L’histoire de la Turquie prend un tour tragique pendant la Première Guerre mondiale qui joue un rôle d’accélérateur de l’histoire. Engagé au côté des Empires centraux, l’Empire ottoman ne survivra pas à la défaite. Alors que les principales minorités de l’Empire ont déjà acquis une conscience nationale, la population turque reste quelque peu en retrait, en dépit de l’apparition d’une intelligentsia nationaliste. Cette dernière parvient au pouvoir au sein du Comité Union et Progrès. Il réussit à écarter définitivement l’ancienne élite ottomane. François Georgeon qualifie leur pouvoir de « dictature d’une coterie[v]. » La politique ultra nationaliste du Comité Union et Progrès et les contraintes de la guerre accélèrent la décomposition de l’Empire ottoman. Sa structure multinationale implose avec l’extermination des populations arméniennes d’Anatolie, puis avec les échanges de populations grecques et turques des provinces égéennes.

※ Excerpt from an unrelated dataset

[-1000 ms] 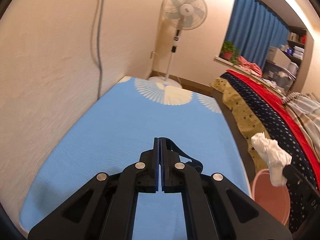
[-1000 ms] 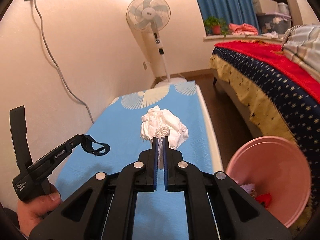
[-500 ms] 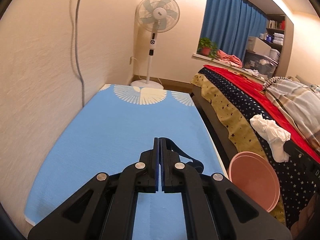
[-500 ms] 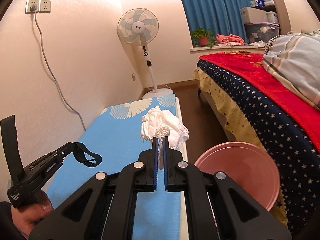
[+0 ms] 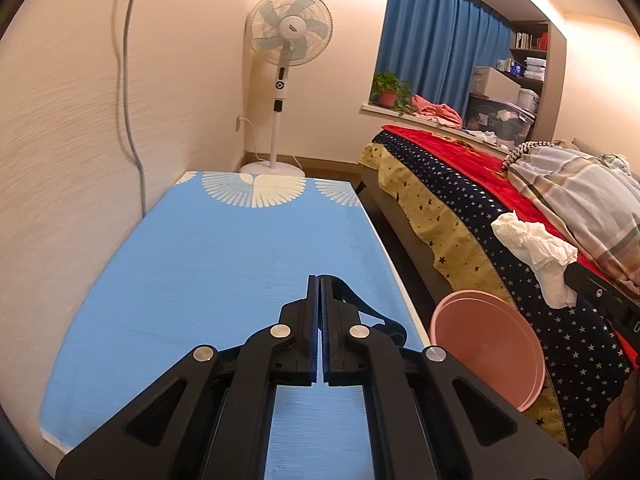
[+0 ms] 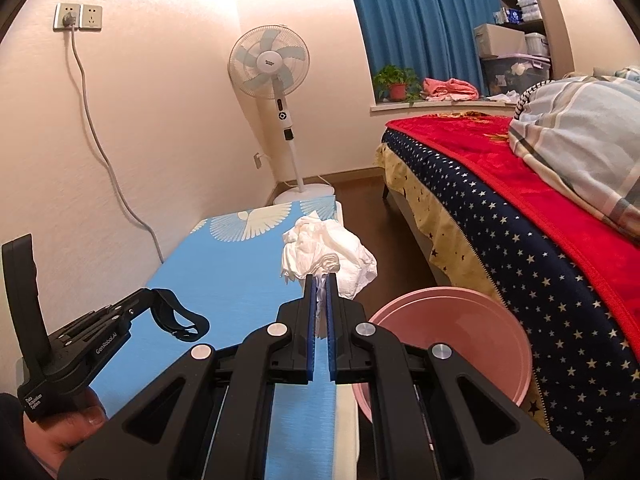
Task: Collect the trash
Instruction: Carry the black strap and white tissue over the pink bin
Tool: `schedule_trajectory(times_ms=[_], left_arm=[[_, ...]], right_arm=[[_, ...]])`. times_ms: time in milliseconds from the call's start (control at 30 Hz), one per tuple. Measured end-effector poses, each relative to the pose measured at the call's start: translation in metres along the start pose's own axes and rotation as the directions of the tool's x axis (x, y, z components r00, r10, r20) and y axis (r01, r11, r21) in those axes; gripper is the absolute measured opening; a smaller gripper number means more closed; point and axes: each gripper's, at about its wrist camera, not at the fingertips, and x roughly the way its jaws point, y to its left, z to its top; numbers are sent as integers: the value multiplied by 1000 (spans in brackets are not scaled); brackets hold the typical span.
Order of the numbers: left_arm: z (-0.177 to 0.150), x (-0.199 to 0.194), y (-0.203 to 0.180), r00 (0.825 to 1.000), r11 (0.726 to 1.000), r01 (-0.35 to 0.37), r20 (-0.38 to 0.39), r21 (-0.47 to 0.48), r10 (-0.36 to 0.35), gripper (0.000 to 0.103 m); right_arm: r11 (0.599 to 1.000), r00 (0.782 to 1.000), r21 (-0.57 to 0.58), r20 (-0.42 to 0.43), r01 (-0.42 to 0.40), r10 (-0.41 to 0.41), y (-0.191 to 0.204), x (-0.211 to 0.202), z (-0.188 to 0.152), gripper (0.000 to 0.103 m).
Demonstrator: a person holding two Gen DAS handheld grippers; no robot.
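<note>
My right gripper (image 6: pixel 320 280) is shut on a crumpled white tissue (image 6: pixel 328 254) and holds it in the air above the right edge of the blue table (image 6: pixel 224 272). The tissue also shows in the left wrist view (image 5: pixel 536 250), high at the right, above and beyond a pink bin (image 5: pixel 488 344). The pink bin (image 6: pixel 452 340) stands on the floor between the table and the bed, just right of and below my right gripper. My left gripper (image 5: pixel 321 280) is shut and empty over the blue table (image 5: pixel 224 264); it also shows in the right wrist view (image 6: pixel 176 312).
A bed with a star-patterned cover and red blanket (image 6: pixel 520 208) runs along the right. A standing fan (image 5: pixel 286 52) stands beyond the table's far end. A cable (image 6: pixel 104 152) hangs down the left wall. A brown floor strip (image 6: pixel 396 232) lies between table and bed.
My right gripper has risen and swung right with the tissue, from over the table's middle to its right edge beside the bin. My left gripper has pulled back and turned slightly.
</note>
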Motion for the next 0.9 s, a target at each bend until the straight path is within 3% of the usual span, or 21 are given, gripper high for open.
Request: schedule_trajectory(times_ms=[900], left_arm=[[-6, 32, -50, 990, 990, 138, -7, 40, -137, 1]], right_arm=[[992, 992, 24, -9, 126, -126, -32, 12, -2, 5]])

En plus, l’Empire ottoman paie son engagement auprès de l’Allemagne et de l’Autriche quand sonne la victoire des Alliés. Les vainqueurs se partagent un Empire aux abois : la France, l’Angleterre et l’Italie s’octroient des zones d’influence, réservent des territoires à la Grèce et créent une Arménie indépendante et un Kurdistan autonome. A la signature du traité de Sèvres qui entérine ces décisions en 1920, l’Empire ottoman est réduit à un Etat croupion, replié sur le nord du plateau anatolien.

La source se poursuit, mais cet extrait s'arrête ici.